= TASK TO CARRY OUT =
Images should be omitted while the rest of the data is duplicated exactly.

[[ INFORMATION SHOWN, beginning ]]

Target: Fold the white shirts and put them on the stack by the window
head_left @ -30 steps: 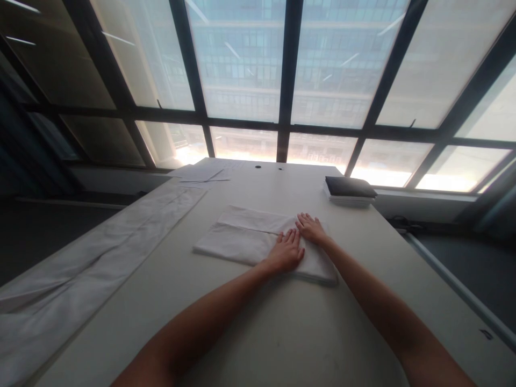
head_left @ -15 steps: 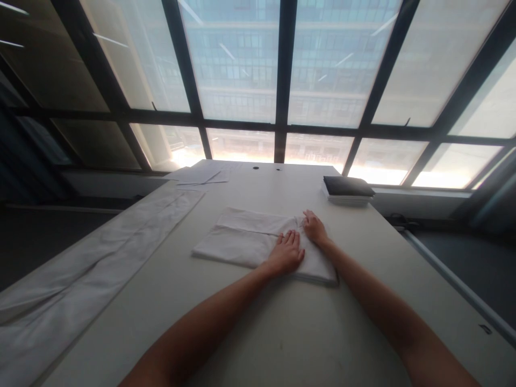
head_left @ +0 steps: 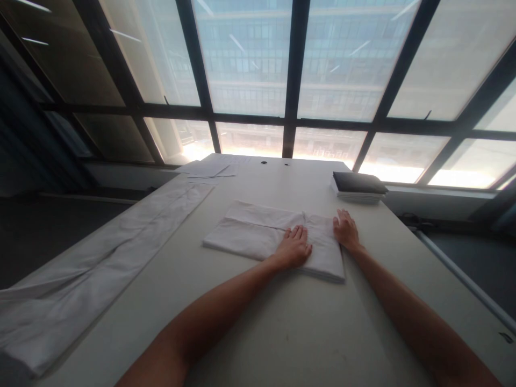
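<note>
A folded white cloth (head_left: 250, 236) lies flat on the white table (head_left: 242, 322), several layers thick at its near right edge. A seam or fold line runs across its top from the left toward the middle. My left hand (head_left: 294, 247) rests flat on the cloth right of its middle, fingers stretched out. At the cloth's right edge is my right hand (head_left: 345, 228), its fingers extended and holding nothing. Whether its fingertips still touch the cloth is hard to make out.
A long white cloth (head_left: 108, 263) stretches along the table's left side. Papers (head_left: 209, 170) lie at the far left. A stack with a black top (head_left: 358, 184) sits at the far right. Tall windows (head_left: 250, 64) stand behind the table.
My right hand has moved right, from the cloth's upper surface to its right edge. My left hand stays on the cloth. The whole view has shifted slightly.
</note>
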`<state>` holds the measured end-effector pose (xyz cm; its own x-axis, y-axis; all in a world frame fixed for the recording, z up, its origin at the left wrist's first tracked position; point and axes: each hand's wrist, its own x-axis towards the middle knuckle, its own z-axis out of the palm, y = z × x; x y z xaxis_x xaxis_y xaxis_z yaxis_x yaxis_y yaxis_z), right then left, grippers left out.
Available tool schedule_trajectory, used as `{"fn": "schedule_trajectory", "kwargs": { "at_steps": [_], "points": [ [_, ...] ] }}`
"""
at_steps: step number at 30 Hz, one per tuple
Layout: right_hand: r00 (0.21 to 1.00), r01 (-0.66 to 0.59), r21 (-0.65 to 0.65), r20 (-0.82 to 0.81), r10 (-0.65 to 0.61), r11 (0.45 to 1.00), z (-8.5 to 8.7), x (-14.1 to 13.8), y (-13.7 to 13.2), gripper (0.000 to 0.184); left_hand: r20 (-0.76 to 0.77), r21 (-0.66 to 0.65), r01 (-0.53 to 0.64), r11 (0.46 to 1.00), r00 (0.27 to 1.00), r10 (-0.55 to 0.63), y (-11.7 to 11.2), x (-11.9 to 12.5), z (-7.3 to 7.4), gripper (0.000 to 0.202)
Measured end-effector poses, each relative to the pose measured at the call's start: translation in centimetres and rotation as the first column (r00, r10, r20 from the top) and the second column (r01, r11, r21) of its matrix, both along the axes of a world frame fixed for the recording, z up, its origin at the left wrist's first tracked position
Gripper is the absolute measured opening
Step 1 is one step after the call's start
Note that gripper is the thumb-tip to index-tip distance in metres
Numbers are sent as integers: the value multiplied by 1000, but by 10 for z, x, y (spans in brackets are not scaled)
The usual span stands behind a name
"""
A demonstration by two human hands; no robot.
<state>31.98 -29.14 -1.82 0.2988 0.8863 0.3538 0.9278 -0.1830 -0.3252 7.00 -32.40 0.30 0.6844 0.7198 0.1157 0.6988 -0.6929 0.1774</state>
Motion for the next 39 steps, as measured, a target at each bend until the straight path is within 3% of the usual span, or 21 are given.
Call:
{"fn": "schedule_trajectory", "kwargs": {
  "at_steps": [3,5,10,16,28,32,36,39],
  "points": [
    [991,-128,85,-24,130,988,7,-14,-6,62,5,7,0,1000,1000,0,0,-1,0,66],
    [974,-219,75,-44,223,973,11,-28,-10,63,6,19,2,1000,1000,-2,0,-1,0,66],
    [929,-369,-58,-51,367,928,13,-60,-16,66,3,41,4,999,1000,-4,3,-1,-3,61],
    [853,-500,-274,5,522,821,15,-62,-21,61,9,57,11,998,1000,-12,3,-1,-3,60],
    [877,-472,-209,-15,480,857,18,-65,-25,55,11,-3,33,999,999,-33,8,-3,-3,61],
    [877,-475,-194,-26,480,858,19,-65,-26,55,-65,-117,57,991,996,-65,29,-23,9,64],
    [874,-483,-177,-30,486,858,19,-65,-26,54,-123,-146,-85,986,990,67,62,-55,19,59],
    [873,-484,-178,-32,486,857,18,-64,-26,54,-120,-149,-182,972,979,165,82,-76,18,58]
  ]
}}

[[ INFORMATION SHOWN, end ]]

= EXERCISE RESULT =
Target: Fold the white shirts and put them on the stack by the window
head_left @ -30 steps: 
head_left @ -15 steps: 
head_left @ +0 steps: 
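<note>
A folded white cloth (head_left: 250, 236) lies flat on the white table (head_left: 242, 322), several layers thick at its near right edge. A seam or fold line runs across its top from the left toward the middle. My left hand (head_left: 294, 247) rests flat on the cloth right of its middle, fingers stretched out. At the cloth's right edge is my right hand (head_left: 345, 228), its fingers extended and holding nothing. Whether its fingertips still touch the cloth is hard to make out.
A long white cloth (head_left: 108, 263) stretches along the table's left side. Papers (head_left: 209, 170) lie at the far left. A stack with a black top (head_left: 358, 184) sits at the far right. Tall windows (head_left: 250, 64) stand behind the table.
My right hand has moved right, from the cloth's upper surface to its right edge. My left hand stays on the cloth. The whole view has shifted slightly.
</note>
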`<state>` holds the measured end-effector pose (xyz cm; its own x-axis, y-axis; all in a world frame fixed for the recording, z up, its origin at the left wrist's first tracked position; point and axes: each hand's wrist, its own x-axis towards the middle knuckle, its own z-axis out of the palm, y = z × x; x y z xaxis_x xaxis_y xaxis_z yaxis_x yaxis_y yaxis_z), right then left, grippers left out.
Available tool schedule_trajectory, used as `{"fn": "schedule_trajectory", "kwargs": { "at_steps": [_], "points": [ [_, ...] ] }}`
"""
at_steps: step number at 30 Hz, one per tuple
Layout: right_hand: r00 (0.21 to 1.00), r01 (-0.66 to 0.59), r21 (-0.65 to 0.65), r20 (-0.82 to 0.81), r10 (-0.65 to 0.61), r11 (0.45 to 1.00), z (-8.5 to 8.7), x (-14.1 to 13.8), y (-13.7 to 13.2), gripper (0.000 to 0.184); left_hand: r20 (-0.76 to 0.77), r21 (-0.66 to 0.65), r01 (-0.53 to 0.64), r11 (0.46 to 1.00), r00 (0.27 to 1.00), r10 (-0.55 to 0.63), y (-11.7 to 11.2), x (-11.9 to 12.5), z (-7.3 to 7.4), gripper (0.000 to 0.202)
Measured end-effector poses, each relative to the pose measured at the call's start: translation in centimetres and rotation as the first column (r00, r10, r20 from the top) and the second column (r01, r11, r21) of its matrix, both along the axes of a world frame fixed for the recording, z up, its origin at the left wrist's first tracked position
Gripper is the absolute measured opening
Step 1 is one step after the call's start
Note that gripper is the thumb-tip to index-tip distance in metres
Numbers are sent as integers: the value multiplied by 1000, but by 10 for z, x, y (spans in brackets are not scaled)
The usual span stands behind a name
"""
A demonstration by two human hands; no robot.
<state>31.98 -29.14 -1.82 0.2988 0.8863 0.3538 0.9278 -0.1830 -0.3252 7.00 -32.40 0.30 0.6844 0.7198 0.1157 0.6988 -0.6929 0.1774</state>
Motion for the next 39 steps, as measured, a target at each bend until the straight path is within 3% of the usual span, or 21 are given.
Call:
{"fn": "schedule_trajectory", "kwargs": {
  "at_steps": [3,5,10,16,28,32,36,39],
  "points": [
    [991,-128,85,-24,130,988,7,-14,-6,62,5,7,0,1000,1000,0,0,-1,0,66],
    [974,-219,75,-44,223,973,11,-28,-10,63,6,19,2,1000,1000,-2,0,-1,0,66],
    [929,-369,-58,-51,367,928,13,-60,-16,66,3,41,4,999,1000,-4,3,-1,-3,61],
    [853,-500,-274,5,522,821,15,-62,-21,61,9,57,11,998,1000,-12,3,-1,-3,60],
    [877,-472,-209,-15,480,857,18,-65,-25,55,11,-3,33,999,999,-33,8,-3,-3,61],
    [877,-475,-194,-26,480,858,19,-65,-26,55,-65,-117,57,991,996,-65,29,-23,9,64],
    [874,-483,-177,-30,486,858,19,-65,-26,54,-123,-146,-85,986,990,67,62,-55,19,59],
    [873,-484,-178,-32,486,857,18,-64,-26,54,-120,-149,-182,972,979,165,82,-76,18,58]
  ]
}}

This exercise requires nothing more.